[Stored records]
....
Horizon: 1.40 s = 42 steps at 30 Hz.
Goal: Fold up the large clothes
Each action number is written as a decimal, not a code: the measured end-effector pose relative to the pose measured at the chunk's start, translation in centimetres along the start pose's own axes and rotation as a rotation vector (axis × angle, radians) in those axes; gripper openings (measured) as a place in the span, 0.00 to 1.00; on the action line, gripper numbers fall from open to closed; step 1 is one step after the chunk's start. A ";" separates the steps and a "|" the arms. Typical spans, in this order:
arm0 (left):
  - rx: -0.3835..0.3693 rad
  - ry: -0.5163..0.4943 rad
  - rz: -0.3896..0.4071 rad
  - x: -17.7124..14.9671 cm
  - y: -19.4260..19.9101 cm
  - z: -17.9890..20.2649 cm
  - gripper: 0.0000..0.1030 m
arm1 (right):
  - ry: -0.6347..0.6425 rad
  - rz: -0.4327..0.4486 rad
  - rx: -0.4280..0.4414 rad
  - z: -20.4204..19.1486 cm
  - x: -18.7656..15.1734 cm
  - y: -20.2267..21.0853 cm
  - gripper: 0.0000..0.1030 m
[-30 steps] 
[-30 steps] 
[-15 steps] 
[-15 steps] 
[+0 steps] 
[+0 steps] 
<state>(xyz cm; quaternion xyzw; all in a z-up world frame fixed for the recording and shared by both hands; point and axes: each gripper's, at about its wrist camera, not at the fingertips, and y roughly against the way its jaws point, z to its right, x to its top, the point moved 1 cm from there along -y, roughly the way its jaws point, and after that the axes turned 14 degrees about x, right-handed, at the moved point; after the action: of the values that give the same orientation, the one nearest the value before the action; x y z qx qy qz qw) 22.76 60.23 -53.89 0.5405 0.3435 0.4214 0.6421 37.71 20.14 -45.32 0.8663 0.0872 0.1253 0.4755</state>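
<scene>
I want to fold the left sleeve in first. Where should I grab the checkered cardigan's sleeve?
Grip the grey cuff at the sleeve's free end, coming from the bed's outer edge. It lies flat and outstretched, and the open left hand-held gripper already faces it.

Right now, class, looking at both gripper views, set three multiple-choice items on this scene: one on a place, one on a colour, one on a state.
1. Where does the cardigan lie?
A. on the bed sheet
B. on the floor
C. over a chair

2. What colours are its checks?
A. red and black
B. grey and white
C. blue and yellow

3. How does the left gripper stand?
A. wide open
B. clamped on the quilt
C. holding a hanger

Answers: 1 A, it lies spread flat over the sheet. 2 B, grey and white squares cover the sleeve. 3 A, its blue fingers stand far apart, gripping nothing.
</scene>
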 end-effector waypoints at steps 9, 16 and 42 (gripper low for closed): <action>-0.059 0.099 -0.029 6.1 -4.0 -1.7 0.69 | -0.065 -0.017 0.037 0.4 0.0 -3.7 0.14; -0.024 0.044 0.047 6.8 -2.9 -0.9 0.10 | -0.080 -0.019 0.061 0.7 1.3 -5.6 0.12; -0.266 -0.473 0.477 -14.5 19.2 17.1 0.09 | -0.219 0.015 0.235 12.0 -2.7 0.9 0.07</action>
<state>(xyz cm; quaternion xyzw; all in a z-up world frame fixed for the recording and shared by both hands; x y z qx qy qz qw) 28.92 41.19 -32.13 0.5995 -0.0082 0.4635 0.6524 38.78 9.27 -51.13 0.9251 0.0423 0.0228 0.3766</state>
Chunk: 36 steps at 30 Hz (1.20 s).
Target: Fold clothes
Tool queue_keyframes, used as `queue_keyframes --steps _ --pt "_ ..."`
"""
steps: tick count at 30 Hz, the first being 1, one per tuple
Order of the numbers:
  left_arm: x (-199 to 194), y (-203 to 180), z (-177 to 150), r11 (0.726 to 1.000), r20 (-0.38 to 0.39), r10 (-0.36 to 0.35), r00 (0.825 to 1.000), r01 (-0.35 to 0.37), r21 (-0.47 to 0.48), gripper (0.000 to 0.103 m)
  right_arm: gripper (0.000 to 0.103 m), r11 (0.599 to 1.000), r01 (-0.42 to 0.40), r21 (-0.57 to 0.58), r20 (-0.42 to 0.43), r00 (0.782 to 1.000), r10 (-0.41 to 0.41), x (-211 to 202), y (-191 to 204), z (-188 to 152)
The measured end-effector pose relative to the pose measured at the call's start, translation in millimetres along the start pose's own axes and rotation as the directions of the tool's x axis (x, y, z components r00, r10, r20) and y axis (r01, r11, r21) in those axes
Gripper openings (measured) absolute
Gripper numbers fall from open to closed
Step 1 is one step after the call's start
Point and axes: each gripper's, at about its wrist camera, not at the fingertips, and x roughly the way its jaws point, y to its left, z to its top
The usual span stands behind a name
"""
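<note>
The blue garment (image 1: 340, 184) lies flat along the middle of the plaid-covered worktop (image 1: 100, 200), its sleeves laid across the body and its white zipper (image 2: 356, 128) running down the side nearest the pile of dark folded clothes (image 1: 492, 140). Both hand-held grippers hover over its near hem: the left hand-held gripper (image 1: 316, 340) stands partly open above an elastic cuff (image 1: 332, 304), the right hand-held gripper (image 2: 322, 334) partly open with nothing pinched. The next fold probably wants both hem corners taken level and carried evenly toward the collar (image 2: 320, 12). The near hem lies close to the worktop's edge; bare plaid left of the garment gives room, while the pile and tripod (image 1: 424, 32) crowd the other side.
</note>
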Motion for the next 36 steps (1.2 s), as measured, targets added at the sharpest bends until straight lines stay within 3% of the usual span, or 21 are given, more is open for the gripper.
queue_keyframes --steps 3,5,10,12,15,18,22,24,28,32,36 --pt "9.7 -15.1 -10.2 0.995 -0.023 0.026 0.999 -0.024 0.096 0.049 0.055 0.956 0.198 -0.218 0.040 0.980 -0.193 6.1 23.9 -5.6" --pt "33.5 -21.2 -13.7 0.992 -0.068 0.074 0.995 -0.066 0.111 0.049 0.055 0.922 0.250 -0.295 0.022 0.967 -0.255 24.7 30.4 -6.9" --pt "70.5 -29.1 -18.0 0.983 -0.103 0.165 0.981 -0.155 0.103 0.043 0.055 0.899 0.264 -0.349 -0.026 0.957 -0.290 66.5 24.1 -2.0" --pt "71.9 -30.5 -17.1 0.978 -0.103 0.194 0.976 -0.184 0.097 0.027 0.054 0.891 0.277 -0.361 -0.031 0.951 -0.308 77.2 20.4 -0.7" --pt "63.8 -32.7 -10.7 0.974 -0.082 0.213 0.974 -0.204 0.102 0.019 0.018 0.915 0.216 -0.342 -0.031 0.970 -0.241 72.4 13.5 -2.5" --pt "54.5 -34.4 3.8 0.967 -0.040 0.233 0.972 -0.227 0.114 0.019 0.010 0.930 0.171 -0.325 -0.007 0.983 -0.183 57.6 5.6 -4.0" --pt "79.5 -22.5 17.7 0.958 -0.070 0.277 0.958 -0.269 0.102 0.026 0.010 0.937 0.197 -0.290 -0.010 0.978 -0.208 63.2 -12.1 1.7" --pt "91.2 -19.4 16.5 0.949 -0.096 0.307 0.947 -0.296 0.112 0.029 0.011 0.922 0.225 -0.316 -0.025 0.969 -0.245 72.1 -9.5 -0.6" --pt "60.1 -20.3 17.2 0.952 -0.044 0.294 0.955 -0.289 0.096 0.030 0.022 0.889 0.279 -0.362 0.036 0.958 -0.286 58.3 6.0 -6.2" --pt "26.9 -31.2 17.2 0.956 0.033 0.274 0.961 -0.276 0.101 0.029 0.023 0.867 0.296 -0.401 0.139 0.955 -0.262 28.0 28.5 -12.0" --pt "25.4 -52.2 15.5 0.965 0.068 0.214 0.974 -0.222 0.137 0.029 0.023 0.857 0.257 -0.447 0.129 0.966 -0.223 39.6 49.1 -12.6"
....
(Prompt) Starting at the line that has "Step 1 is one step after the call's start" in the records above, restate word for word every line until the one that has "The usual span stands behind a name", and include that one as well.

(Your response)
Step 1 is one step after the call's start
Point and axes: each gripper's, at about its wrist camera, not at the fingertips, and x roughly the way its jaws point, y to its left, z to its top
The usual span stands behind a name

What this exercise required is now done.